Chiodini Iacopo, d'Angela Daniela, Falchetti Alberto, Gennari Luigi, Malavolta Nazzarena, Masi Laura, Migliore Antonio, Orso Massimiliano, Polistena Barbara, Rendina Domenico, Scillitani Alfredo, Spandonaro Federico, Vezzoli Giuseppe, Vescini Fabio
Department of Medical Biotechnology and Translational Medicine, University of Milan, Milan, 20100, Italy.
Unit of Endocrinology, ASST Grande Ospedale Metropolitano Niguarda, Milan, Italy.
J Endocrinol Invest. 2025 Feb;48(2):257-267. doi: 10.1007/s40618-024-02458-4. Epub 2024 Oct 8.
The study aimed to present the results of a Delphi consensus involving Italian experts focusing on the management of hypophosphatemia in adults.

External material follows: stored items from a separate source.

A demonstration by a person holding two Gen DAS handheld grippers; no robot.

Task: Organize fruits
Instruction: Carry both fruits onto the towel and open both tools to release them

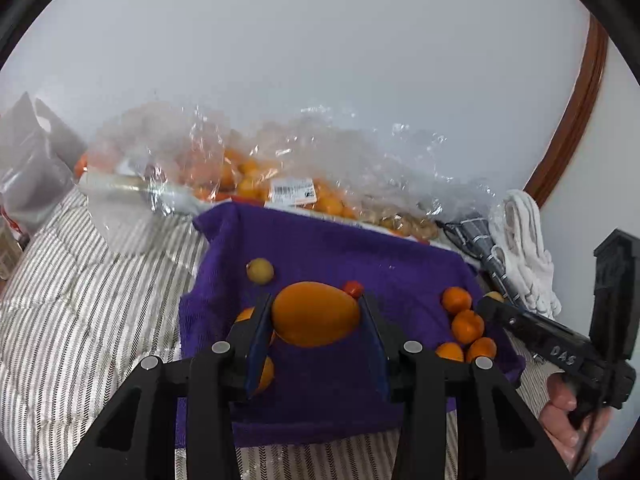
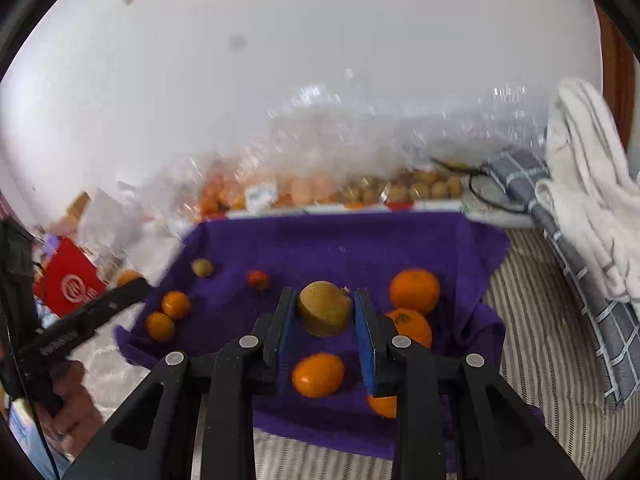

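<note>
The left gripper is clamping a large orange fruit and the right gripper a yellow-green fruit, both rounded, risking slipping forward from the pads.

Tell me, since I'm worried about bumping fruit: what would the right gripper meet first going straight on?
Probably the purple towel: the right gripper, shut on a yellow-green fruit, points down at bare cloth; depth is unclear.
</note>
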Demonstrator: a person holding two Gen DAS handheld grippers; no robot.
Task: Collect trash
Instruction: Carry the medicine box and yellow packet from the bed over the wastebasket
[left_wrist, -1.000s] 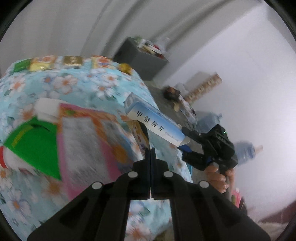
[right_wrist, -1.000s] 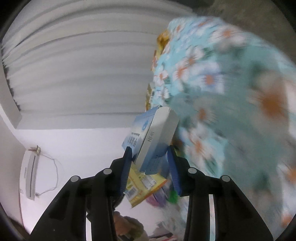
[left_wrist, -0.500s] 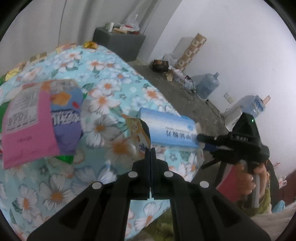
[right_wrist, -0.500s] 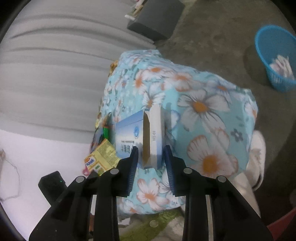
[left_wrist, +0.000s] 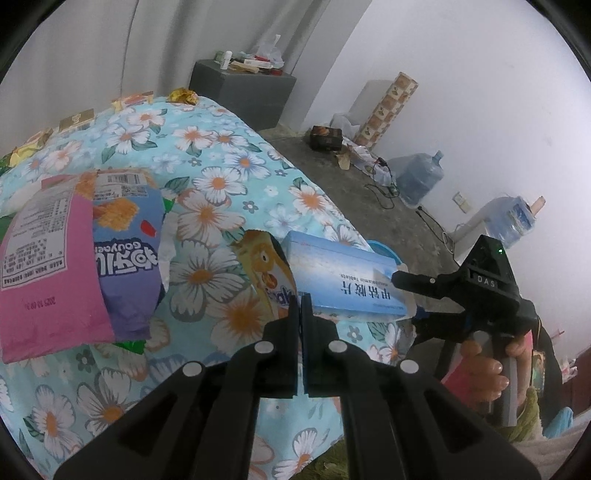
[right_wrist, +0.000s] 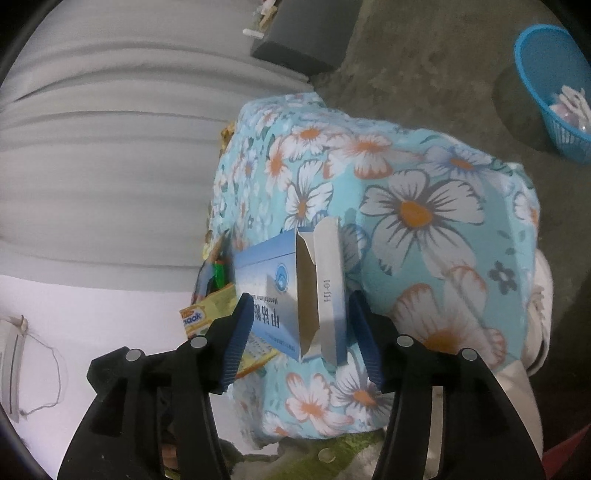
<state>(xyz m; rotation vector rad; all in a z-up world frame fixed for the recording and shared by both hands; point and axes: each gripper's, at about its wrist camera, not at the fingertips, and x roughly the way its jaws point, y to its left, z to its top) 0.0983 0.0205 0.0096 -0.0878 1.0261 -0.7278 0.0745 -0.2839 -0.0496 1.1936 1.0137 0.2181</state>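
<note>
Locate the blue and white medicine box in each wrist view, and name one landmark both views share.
Left wrist view: the medicine box lies right of centre, just above the shut left gripper, its far end at the right gripper.
Right wrist view: the box sits low at centre, open end flap toward the camera, between the blue fingers, which stand clear of it.
Shared landmark: the floral cloth.

Both grippers are built of matte black plastic with angular, cut-out finger arms, each arm studded with round silver screw heads. On the left gripper (left_wrist: 300, 317) the fingers end in flat black blocks. On the right gripper (right_wrist: 301, 332) the pads (right_wrist: 239, 339) are ribbed and dark blue. Seen from the left wrist view, the right gripper's body is marked with white lettering "DAS" and a small green light, and a grey handle is gripped by a hand (left_wrist: 487, 365)
</note>
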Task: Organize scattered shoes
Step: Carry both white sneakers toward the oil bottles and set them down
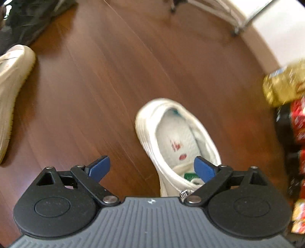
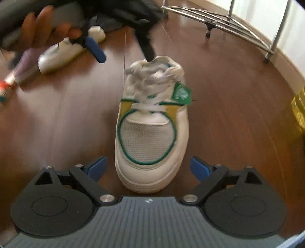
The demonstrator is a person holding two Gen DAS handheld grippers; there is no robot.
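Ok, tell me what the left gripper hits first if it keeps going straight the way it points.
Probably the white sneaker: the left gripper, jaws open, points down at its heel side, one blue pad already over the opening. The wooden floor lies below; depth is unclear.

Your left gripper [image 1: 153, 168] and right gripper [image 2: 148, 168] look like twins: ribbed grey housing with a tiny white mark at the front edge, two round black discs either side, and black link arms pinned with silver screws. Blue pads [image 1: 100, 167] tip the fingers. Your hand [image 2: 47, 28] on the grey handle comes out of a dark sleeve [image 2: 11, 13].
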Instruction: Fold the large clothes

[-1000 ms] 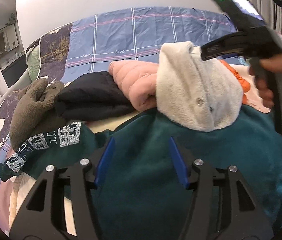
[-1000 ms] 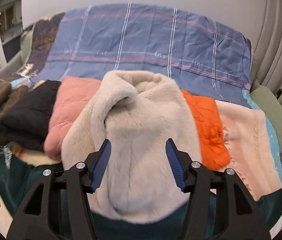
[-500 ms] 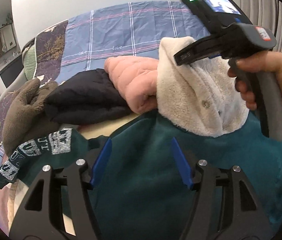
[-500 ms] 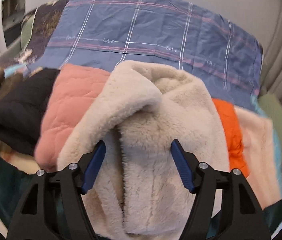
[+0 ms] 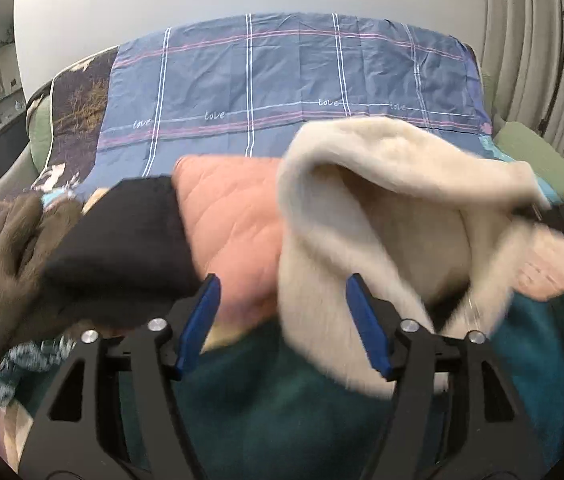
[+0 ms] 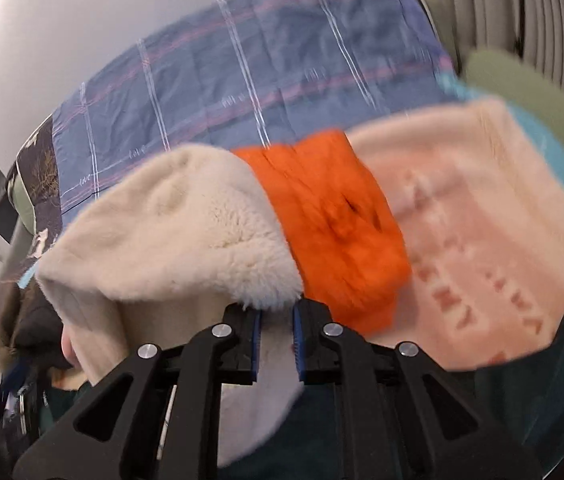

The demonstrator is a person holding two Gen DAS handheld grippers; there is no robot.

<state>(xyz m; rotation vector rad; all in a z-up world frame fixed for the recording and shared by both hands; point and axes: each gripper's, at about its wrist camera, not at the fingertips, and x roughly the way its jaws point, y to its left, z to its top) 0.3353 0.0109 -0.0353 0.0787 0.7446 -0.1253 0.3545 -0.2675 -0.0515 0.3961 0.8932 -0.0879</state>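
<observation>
Cream fleece coat, fluffy and bunched, pinched by right gripper; left gripper spread, holding nothing.

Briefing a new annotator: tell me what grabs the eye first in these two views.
The cream fleece garment dominates, lifted in mid-frame over the dark teal garment, with the right gripper pinched shut on its edge. Just right of it, the bright orange jacket stands out against the blue plaid sheet. The left gripper hangs open in front of the pile.
</observation>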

A multidisciplinary advisory board of nine physicians, experts in hypophosphatemia management, was established. Next, a literature search was performed to identify international guidelines, consensus, and clinical pathways, which were later presented to the advisory board. Collaboratively, the advisory board and authoring team selected key statements for the consensus process and focused on areas of uncertainty related to the management of hypophosphatemia. The advisory board also indicated the experts to be invited to participate in the consensus process. The Delphi method was employed to reach a consensus.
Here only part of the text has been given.